By: Roberto Morejon
In Paraguay’s eighth general election since the fall of the Alfredo Stroessner dictatorship in 1989, there is a glimpse, though not certain, that the ubiquitous Colorado Party may give way to an opponent.
In seven and a half decades, the Colorado Party in government, with a suffocating machine, has lost only one election, in 2008, when former bishop Fernando Lugo triumphed and was evicted in a coup.
Paraguayans go to another election on Sunday to choose from 13 candidates, amid many doubtful polls due to their bias with the ruling Colorado Party, when they predict the victory of Santiago Peña, i.e. the continuity of the regime.
But this time the political collective government is more fractured than before due to the differences between outgoing president Mario Abdo BenÃtez and former president Horacio Cartes, the latter sponsor of Santiago Peña.
Into this unfavorable situation for the Colorados, an acquaintance of Paraguayan politics, the opponent EfraÃn Alegre, bursts into his third attempt to become Head of State.
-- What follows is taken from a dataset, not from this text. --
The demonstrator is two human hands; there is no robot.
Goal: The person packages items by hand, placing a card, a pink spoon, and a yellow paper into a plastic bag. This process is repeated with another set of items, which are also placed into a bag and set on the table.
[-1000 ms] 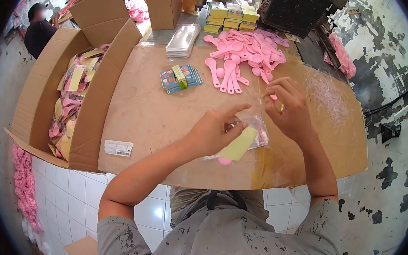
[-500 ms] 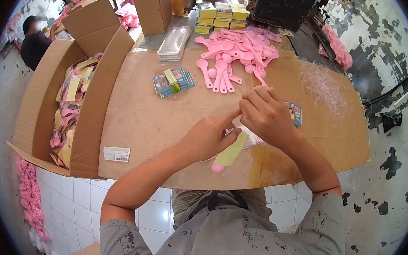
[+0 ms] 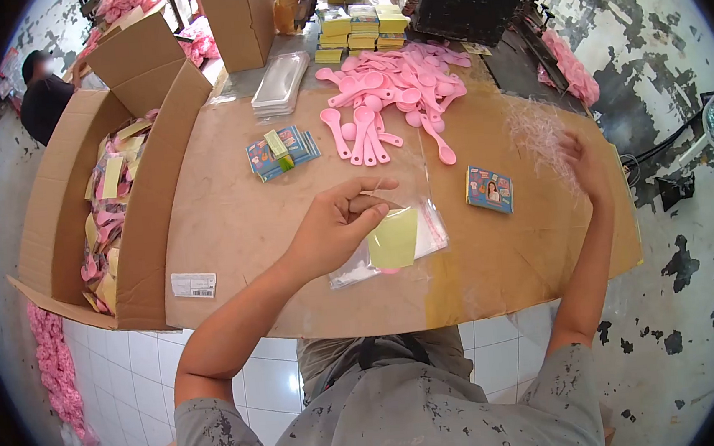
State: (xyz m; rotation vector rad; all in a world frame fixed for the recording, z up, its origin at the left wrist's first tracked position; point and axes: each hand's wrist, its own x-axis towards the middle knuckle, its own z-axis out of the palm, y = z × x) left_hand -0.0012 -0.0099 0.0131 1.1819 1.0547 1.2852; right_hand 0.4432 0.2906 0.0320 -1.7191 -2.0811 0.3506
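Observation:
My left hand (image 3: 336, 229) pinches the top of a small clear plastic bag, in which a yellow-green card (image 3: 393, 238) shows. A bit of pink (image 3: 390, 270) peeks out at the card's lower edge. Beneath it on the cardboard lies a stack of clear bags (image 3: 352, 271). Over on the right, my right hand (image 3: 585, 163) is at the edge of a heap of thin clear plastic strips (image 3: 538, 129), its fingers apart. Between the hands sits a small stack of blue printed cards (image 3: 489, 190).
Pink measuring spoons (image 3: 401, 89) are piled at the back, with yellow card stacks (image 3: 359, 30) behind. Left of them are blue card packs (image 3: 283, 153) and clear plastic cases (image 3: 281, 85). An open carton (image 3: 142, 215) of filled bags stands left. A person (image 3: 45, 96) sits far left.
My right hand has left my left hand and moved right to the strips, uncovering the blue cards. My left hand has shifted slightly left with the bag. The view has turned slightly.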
Alegre denounced Abdo BenÃtez’s corruption, clientelism and breach of promises, in a country with a solvent macroeconomy and serious shortcomings in public services.
In Paraguay, where Colorados are credited with benefiting from fraud as Stroessner did, there is still a risk of vote-buying, according to opposition reports.
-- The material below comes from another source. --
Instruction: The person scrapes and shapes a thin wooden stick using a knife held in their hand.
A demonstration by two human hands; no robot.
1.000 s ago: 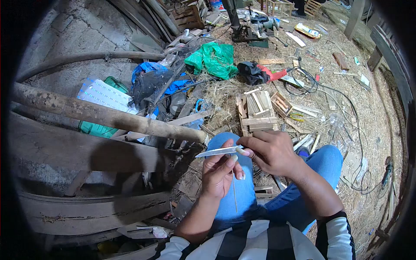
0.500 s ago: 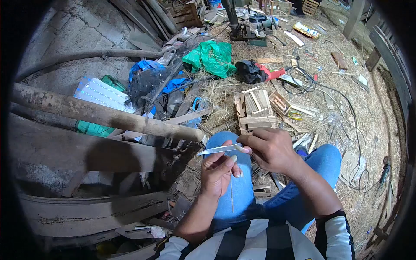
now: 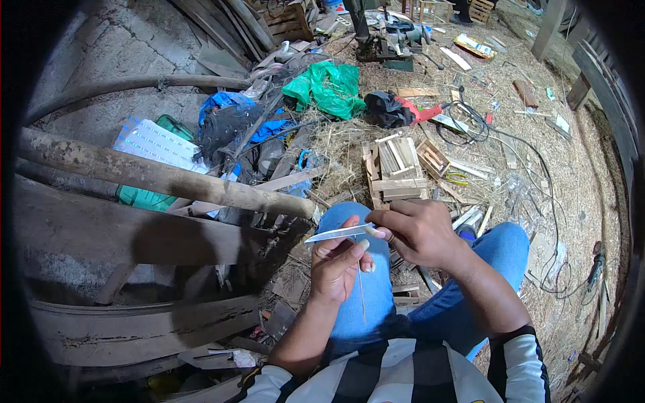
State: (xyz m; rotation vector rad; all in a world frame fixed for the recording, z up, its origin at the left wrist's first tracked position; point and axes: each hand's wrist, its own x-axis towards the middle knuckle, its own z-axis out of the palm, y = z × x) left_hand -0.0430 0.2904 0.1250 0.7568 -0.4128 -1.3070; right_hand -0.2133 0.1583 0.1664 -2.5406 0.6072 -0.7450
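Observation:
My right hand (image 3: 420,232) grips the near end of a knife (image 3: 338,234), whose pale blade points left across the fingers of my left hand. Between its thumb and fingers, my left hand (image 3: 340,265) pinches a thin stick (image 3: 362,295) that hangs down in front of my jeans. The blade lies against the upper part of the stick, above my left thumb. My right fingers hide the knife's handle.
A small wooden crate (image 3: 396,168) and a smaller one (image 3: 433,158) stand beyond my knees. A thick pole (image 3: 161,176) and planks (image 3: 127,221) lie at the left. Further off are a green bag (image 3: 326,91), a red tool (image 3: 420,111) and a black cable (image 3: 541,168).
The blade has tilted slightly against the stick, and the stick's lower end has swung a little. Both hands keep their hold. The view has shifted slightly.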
However, this room for maneuver today seems insufficient in the face of the dilemma created by the United States, traditionally supporting the Colorados, but now facing Horacio Cartes, whom they label as corrupt.
Inevitably, the allegations against Cartes splashed his dolphin Santiago Peña.
On the opposite side is EfraÃn Alegre, former Minister of Public Works in the Lugo government and president of the Authentic Radical Liberal Party, at the head of a centrist coalition called the National Concertation.
Alegre generates enthusiasm by promising a parity government, reviewing relations with Taiwan and rejecting the dirty money of organized crime.
If he wins, he says, there will be changes, a proposition raised by many in Paraguay, especially in the fifth part of the population who, according to the World Bank, suffer from poverty.
Alegre and his aides know that the elites and the divided and unliquidated Colorado Party will seek to enforce continuity.